• _REQUIRED WORK_
With all pictures omitted, return verbatim the lines from the beginning of the records below through the line containing "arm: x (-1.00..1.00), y".
Start of PROVIDED MATERIAL
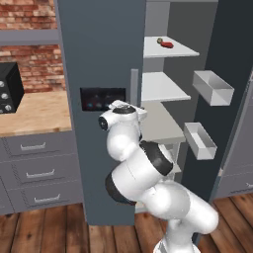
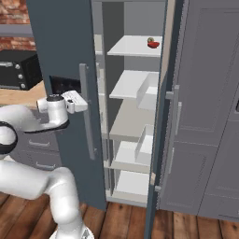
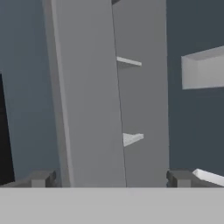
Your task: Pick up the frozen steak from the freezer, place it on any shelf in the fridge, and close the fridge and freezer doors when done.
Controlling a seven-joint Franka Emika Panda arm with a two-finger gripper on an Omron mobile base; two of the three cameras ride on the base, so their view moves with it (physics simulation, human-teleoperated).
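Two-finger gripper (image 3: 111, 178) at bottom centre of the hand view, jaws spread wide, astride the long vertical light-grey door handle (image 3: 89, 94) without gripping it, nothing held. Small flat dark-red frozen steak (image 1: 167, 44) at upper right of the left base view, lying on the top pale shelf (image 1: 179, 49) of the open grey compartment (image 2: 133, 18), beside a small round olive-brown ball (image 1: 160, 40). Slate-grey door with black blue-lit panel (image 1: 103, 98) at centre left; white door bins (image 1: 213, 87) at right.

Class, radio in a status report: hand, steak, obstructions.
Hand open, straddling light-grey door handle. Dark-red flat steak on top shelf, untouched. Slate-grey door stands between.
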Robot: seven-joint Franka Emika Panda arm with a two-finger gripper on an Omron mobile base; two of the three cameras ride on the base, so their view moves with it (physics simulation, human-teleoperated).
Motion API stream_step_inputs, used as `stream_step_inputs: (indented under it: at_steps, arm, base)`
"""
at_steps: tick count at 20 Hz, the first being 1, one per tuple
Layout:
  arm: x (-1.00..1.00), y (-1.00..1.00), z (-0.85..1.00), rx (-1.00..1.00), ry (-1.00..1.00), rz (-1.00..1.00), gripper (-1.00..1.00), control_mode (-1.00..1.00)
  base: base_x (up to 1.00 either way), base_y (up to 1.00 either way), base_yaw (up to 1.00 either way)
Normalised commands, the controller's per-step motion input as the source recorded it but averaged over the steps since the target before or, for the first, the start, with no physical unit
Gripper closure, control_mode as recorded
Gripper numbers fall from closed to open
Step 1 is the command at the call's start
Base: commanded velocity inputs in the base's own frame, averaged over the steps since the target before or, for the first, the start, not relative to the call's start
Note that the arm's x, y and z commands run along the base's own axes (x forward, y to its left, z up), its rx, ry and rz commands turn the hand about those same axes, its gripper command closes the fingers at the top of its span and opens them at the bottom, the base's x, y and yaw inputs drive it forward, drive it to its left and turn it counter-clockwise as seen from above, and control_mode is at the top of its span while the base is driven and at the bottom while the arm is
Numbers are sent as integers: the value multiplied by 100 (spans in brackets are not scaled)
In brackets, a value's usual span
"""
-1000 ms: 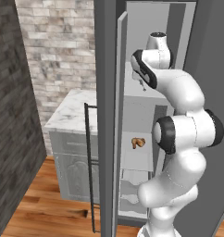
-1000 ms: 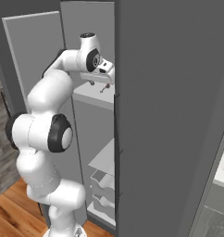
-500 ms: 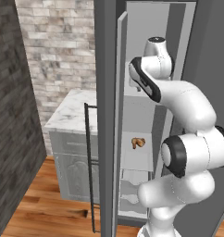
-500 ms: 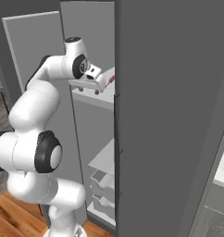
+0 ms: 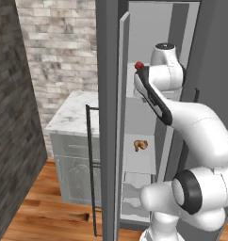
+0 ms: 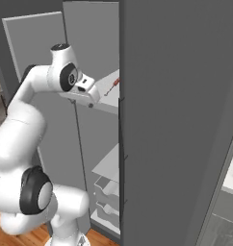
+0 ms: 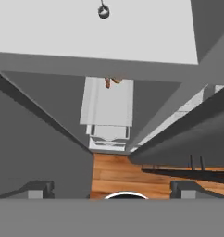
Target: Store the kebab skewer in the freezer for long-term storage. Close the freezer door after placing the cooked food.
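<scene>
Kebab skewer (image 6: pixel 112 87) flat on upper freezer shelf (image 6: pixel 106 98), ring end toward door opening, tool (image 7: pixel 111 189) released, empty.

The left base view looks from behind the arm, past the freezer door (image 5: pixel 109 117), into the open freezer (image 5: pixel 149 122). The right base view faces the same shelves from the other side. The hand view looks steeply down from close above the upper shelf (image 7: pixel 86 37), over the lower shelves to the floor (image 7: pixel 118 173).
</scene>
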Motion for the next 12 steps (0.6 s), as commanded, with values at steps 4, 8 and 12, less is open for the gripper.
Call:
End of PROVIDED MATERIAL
• _EXERCISE ANSWER_
Your task: Pick up the frozen steak from the freezer, place it on any shelf in the fridge, and close the fridge and freezer doors when done.
Controlling a seven-joint Franka Emika Panda arm with a two-finger gripper on an Omron mobile base; two of the three cameras ride on the base, so their view moves with it (physics simulation, human-teleoperated).
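Two-finger gripper (image 3: 111, 178) at bottom centre of the hand view, jaws spread wide, astride the long vertical light-grey door handle (image 3: 89, 94) without gripping it, nothing held. Small flat dark-red frozen steak (image 1: 167, 44) at upper right of the left base view, lying on the top pale shelf (image 1: 179, 49) of the open grey compartment (image 2: 133, 18), beside a small round olive-brown ball (image 1: 160, 40). Slate-grey door with black blue-lit panel (image 1: 103, 98) at centre left; white door bins (image 1: 213, 87) at right.

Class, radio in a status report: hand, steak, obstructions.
Hand open, straddling light-grey door handle. Dark-red flat steak on top shelf, untouched. Slate-grey door stands between.
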Robot: seven-joint Franka Emika Panda arm with a two-finger gripper on an Omron mobile base; two of the three cameras ride on the base, so their view moves with it (physics simulation, human-teleoperated).
Motion API stream_step_inputs, used as `stream_step_inputs: (indented under it: at_steps, arm, base)`
"""
at_steps: tick count at 20 Hz, the first being 1, one per tuple
Layout:
  arm: x (-1.00..1.00), y (-1.00..1.00), z (-0.85..1.00), rx (-1.00..1.00), ry (-1.00..1.00), rz (-1.00..1.00), gripper (-1.00..1.00), control_mode (-1.00..1.00)

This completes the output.